Essay written for the the exhibition Trespass by Genevieve Swifte, shown at the Front Gallery in Canberra in 2014

 

Closer

Have you ever found a dead bird and gently fanned open its wing?

It is spring in the untended garden of my home, a universe of wind and chaotic growth and birds. The wattle birds fill the ti tree with their choking shriek, the trickster galahs rule the tv antenna and the tiny spotted pardalotes dart and flit, nesting in wall and tree trunk. A magpie eyes the cat sleeping on the rusting car and the rosellas feast in the native shrubs. The soundscape beyond my desk is a hum of distant traffic accented with birdcall.

Occasionally a bird crashes into a window. I once held a stunned silvereye on the palm of my hand before it gathered its wits and flashed away.

The birds are visitors – they inhabit another world – they appear and disappear with the changing seasons, always near but never completely here. They offer an imaginary escape into space and time that goes beyond my earthbound experience. 

These prosaic moments of daily life are thrown into relief when I open my email to become immersed in the subtle shifting details of Genevieve Swifte’s photography. I first encounter her work in its digital form, as light on a screen drawing me in to inspect intimate objects and intriguing landscapes. Later, I see the work printed: lush, light-textured surfaces blurring into an indeterminate darkness.

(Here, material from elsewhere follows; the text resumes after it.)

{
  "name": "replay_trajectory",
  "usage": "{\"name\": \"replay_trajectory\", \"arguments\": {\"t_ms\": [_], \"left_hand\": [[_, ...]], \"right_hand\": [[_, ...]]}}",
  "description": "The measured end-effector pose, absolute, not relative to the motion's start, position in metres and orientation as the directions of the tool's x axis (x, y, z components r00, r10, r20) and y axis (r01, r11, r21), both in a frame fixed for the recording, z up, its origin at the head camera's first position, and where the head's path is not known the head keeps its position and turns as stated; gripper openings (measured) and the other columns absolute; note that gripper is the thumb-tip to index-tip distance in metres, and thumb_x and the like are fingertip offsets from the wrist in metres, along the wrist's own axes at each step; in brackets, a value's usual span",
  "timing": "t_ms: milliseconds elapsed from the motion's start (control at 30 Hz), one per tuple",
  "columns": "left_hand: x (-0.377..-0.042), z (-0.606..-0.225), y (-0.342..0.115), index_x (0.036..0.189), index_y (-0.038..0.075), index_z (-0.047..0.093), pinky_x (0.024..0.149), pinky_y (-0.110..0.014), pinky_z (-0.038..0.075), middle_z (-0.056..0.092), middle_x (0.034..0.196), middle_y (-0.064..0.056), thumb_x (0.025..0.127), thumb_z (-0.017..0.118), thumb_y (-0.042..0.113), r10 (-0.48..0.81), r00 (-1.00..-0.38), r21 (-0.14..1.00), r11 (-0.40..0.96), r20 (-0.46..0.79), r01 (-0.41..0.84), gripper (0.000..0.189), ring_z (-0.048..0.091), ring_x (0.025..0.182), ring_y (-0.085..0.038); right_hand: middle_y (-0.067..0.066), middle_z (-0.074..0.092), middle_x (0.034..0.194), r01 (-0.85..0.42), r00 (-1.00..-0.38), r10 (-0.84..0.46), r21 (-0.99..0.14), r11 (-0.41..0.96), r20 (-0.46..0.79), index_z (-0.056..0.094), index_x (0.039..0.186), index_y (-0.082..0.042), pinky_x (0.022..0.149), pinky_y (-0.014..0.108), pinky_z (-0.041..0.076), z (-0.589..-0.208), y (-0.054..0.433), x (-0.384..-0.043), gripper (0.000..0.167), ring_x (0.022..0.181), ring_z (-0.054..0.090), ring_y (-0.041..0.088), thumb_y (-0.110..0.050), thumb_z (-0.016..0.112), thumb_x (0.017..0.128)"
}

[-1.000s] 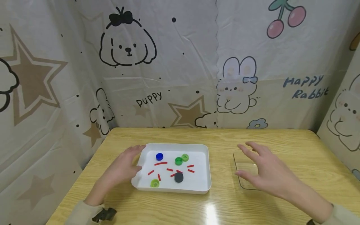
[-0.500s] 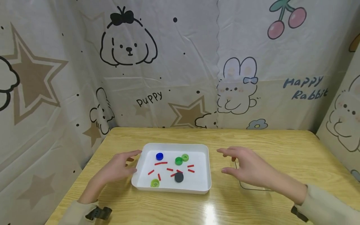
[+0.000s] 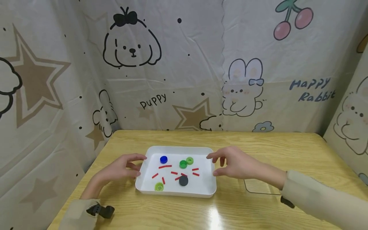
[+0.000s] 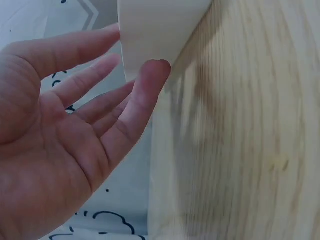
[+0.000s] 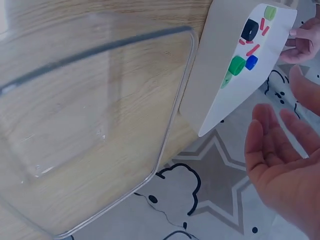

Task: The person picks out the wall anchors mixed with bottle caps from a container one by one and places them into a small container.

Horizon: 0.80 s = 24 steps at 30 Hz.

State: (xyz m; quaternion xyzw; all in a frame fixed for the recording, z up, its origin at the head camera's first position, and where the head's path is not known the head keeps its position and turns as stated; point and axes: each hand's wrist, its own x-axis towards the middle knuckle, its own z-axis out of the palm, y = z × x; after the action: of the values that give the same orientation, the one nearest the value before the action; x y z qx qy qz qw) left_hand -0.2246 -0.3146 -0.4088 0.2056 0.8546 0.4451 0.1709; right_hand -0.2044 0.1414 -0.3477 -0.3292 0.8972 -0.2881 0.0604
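Hanging at far left: a pale printed cloth [image 3: 33,175] showed brown stars and ran on behind the wooden surface [image 3: 161,214].
Left sleeve [image 3: 79,215]: beige, with a black device [image 3: 100,210] at the wrist.
Left hand [image 3: 122,167]: it angled inward from the lower left, the index finger stretched to the tray's left rim and the thumb nearer the front; in the left wrist view the palm showed, fingers slightly bent. Its grip was relaxed, clasping nothing; contact with the wall could not be told.
White tray [image 3: 175,194]: it sat on the surface between both hands.
Tray's left part: a yellow-green cap [image 3: 159,187] lay near the front, a blue cap [image 3: 164,159] toward the back.
Tray's middle: short red sticks [image 3: 174,172] lay scattered, some close to a black disc [image 3: 183,180]; farther back, a green cap [image 3: 183,164] lay just beside a light green cap [image 3: 189,160].
Right hand [image 3: 233,163]: its forearm slanted in from the lower right; the index finger pointed over the tray's right rim, the thumb by that rim, nearer the front. Its grip was loose, holding nothing; contact was unclear.
Clear container [image 5: 115,44]: it stood right of the tray, partly behind the right forearm in the head view.
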Motion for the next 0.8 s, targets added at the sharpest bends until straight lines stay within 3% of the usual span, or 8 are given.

For me these quiet photographs evoke sounds – the beat of invisible wings overhead, a sharp intake of breath, the crisp shifting of cotton as a hand drops into a lap, the rush of air carrying snow over frozen ground. They are intimate fragments, telling partial stories, leaving space for the viewer to make connections.

Slow photography

It is pertinent to remember that the process of photography neither begins nor ends with the click of the camera shutter. Swifte’s work is slow photography; she collects images over years, travels vast distances and looks with intent. Her gaze is investigative and poetic – calling up and creating a play between strands of history, theory and photographic practice as she works across analogue and digital; in the landscape and studio; archive and domestic environment.

Swifte frames her subjects carefully, looks for connections, tensions and aesthetic resonances. A wing extended as if in flight – echoes the sweep of a mountain upwards towards the snow line. The spotted feathers of an owl draw the eye into a close investigation of line, texture and mark, contrasting with the human-made patterning of an embroidered garment. Spots are juxtaposed with holes – the images blur providing softness, areas for the eye to glance over, returning to the focal points. There is something about this blur that pushes back at me – the shallow depth of field blocks a searching eye hinting at the unseen and unknown.

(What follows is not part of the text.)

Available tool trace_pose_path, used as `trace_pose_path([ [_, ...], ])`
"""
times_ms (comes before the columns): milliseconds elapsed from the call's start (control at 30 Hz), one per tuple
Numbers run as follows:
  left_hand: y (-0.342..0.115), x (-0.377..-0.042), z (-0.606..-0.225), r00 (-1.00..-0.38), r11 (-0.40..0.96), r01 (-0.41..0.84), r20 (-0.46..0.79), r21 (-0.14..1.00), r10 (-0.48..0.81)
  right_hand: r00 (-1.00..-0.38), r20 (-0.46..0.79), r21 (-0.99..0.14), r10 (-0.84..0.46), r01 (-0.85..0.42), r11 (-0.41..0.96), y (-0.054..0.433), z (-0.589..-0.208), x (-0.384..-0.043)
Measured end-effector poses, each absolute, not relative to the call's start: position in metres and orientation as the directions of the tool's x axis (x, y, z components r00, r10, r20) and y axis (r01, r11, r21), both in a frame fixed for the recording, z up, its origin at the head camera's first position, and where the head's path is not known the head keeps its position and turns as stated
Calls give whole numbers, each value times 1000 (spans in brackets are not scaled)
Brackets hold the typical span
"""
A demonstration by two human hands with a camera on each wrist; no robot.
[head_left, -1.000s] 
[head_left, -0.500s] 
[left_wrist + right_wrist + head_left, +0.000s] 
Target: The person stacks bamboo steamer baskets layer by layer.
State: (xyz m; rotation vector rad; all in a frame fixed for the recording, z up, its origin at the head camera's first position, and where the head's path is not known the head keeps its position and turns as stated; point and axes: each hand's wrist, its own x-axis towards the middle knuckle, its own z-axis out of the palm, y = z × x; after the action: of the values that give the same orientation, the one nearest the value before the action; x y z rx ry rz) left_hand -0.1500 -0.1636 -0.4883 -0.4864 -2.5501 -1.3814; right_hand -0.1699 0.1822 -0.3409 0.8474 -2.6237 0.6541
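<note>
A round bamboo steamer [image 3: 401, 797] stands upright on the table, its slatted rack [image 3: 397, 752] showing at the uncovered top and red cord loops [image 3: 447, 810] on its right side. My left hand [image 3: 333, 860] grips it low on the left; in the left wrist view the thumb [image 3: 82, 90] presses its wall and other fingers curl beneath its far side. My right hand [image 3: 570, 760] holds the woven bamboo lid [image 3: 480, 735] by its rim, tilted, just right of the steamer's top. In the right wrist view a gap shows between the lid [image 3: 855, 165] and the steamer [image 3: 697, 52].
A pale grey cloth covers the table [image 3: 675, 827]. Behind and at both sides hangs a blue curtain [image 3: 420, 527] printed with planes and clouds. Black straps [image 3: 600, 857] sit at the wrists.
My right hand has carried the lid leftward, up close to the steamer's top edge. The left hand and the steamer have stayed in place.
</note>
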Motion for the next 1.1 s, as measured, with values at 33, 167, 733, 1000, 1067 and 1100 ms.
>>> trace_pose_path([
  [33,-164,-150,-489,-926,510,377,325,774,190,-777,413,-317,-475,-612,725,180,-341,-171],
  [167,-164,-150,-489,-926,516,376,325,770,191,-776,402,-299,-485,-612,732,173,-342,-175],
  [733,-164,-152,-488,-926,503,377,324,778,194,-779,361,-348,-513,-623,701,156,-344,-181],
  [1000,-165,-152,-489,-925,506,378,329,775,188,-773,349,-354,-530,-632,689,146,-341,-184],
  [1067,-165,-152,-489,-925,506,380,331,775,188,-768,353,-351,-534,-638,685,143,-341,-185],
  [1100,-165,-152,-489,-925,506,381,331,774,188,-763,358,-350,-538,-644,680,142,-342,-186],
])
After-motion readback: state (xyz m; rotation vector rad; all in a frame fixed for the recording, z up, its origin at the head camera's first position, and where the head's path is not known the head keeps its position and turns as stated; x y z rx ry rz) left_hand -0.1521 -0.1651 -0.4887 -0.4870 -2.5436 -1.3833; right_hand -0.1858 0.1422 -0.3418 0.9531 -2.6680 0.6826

This slowness is a counterpoint to many assumptions about contemporary photographic practice, there is nothing instant here. Bird wings and bird bodies are drawn from a scientific archive and placed before the camera. Swifte takes a torch and performs the act of raking light over the surface of the body as the long-exposure allows this otherworldly light to reach the film.

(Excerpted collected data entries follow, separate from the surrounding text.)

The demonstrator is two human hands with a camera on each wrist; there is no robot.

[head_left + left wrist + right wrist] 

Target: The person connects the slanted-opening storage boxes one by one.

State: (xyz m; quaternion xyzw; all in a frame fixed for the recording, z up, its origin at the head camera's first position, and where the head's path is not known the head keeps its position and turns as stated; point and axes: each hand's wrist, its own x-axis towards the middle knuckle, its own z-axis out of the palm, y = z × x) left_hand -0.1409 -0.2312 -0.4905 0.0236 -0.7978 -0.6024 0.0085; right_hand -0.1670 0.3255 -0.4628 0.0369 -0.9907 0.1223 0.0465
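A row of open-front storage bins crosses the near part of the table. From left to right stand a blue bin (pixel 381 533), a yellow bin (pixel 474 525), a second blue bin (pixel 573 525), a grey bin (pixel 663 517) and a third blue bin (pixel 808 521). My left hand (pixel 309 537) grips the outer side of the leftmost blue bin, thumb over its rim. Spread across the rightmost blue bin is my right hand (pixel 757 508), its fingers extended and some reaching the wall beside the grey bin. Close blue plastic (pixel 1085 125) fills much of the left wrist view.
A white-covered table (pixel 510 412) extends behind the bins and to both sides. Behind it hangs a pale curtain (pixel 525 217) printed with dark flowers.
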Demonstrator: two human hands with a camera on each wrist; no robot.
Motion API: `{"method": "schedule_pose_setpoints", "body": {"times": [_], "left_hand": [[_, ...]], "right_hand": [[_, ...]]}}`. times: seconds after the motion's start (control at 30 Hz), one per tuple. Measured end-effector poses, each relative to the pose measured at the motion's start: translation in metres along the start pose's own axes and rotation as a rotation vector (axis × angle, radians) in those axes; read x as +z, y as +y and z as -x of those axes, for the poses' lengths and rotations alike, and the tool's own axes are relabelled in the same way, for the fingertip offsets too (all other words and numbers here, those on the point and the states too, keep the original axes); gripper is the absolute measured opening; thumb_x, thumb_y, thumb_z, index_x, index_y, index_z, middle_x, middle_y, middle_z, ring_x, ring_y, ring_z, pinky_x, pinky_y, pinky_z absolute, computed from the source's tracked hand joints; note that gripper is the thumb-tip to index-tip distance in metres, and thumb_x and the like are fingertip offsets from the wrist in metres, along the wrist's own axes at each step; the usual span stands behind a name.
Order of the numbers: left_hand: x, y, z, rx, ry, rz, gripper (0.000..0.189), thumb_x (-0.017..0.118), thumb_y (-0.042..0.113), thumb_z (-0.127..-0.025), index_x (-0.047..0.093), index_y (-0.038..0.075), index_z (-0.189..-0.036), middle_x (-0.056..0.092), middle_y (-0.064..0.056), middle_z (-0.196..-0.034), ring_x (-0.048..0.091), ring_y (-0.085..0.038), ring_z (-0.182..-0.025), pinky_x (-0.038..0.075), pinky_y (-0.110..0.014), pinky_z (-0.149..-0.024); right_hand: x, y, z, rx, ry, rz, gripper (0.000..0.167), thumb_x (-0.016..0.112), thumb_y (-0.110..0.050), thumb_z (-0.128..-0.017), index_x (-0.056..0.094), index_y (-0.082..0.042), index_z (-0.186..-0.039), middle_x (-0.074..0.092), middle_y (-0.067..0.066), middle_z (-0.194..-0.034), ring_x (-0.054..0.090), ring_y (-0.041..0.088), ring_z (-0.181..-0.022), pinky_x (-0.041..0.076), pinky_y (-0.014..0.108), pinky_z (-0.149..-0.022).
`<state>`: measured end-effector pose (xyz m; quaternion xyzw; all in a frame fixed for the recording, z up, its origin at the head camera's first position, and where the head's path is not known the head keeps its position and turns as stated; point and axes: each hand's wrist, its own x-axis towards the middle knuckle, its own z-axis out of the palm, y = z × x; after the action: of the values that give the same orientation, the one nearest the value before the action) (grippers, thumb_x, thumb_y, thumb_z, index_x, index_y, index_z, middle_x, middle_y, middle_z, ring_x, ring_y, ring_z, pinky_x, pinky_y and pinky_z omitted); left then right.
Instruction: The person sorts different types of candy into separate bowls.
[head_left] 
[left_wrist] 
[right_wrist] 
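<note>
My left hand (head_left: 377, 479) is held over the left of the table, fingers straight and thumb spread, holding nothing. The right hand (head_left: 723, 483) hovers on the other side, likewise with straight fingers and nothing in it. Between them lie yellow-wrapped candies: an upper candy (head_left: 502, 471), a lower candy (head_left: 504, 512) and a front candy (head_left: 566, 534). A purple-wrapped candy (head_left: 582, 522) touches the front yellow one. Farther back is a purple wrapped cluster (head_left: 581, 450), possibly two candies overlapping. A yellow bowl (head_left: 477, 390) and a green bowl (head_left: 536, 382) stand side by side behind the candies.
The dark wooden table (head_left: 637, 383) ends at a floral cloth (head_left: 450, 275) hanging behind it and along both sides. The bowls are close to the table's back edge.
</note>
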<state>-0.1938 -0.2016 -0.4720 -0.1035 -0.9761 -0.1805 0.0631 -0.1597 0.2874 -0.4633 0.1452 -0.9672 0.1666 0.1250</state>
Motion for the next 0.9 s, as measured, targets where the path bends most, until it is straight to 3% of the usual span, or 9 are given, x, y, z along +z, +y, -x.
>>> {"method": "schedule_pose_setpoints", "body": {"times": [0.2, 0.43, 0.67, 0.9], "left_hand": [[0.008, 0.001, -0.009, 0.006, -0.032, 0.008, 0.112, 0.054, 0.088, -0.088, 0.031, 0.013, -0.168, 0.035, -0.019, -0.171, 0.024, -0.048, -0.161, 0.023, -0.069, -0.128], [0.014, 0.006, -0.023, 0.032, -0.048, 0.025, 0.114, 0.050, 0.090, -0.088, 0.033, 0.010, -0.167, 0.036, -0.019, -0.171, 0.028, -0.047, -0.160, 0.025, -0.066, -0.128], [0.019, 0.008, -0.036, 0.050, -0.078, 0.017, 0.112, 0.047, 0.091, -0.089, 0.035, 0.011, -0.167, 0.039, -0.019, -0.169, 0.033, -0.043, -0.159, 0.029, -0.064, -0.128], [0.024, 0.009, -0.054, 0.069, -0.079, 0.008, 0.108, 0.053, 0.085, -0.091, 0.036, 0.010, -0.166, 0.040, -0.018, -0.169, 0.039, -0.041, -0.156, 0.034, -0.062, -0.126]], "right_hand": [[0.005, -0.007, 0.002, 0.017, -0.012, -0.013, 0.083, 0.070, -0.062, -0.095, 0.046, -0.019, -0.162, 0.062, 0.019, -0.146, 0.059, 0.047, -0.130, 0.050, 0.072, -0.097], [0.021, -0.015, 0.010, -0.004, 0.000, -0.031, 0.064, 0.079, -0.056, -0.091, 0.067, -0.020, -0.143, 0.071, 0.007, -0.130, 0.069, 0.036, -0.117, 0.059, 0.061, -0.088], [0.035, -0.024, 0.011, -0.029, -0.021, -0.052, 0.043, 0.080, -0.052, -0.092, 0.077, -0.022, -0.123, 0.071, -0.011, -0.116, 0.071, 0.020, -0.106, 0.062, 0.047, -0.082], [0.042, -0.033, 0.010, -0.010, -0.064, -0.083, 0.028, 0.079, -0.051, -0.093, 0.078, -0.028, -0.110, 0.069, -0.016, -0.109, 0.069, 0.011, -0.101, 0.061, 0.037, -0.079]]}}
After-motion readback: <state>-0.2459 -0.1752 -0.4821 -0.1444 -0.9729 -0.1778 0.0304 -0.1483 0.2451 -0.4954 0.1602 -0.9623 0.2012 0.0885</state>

She processes the film in the darkroom, and scans the negatives, the material manifest in a digital incarnation. The use of scanning enables Swifte to work the images in the digital space, removing dust, enlarging and generating different combinations and compositions. She edits, reproduces and prints – this process is one of building relationships as well as articulating and exploring boundaries.

Trespass

The word Trespass has many associations for me. Growing up Catholic, I hear it in my memory as a snaky whisper of school children rushing though the Lord’s Prayer – asking for forgiveness of trespasses and forgiving others for their trespasses. The eye of my memory sees roughly painted signs warning of prosecution and shooting punishments for trespassers over forbidden land.

Trespasses are actions – decisions made to enter unknown territory.

The title of the exhibition Trespass draws attention to the notion of transgression. This can be seen directly in the subjects of the photographs where the boundaries between bodies; between skin, feather, fabric, water, cloud and mountain are explored. There is a play in the combination of images. In the paired works a line down the centre creates a split, but the resonances in pattern, form and texture shift across this boundary. There is also a larger conversation across the exhibition. Clouds, mountains, a scrubby mass of trees at the waters edge provide counterpoints to the closeness of the feathers and fabric. They call me to consider my own body, remember my own experiences of mountains, water, sky.

Birds make very effective trespassers – able to navigate the entire planet – turning up in unexpected places – living in the air – spreading seeds and microbial life forms on their travels. Their trespassing could be seen as an analogy for the artist’s process – constantly questioning – making connections – bringing ideas to light – creating fictions – telling truths.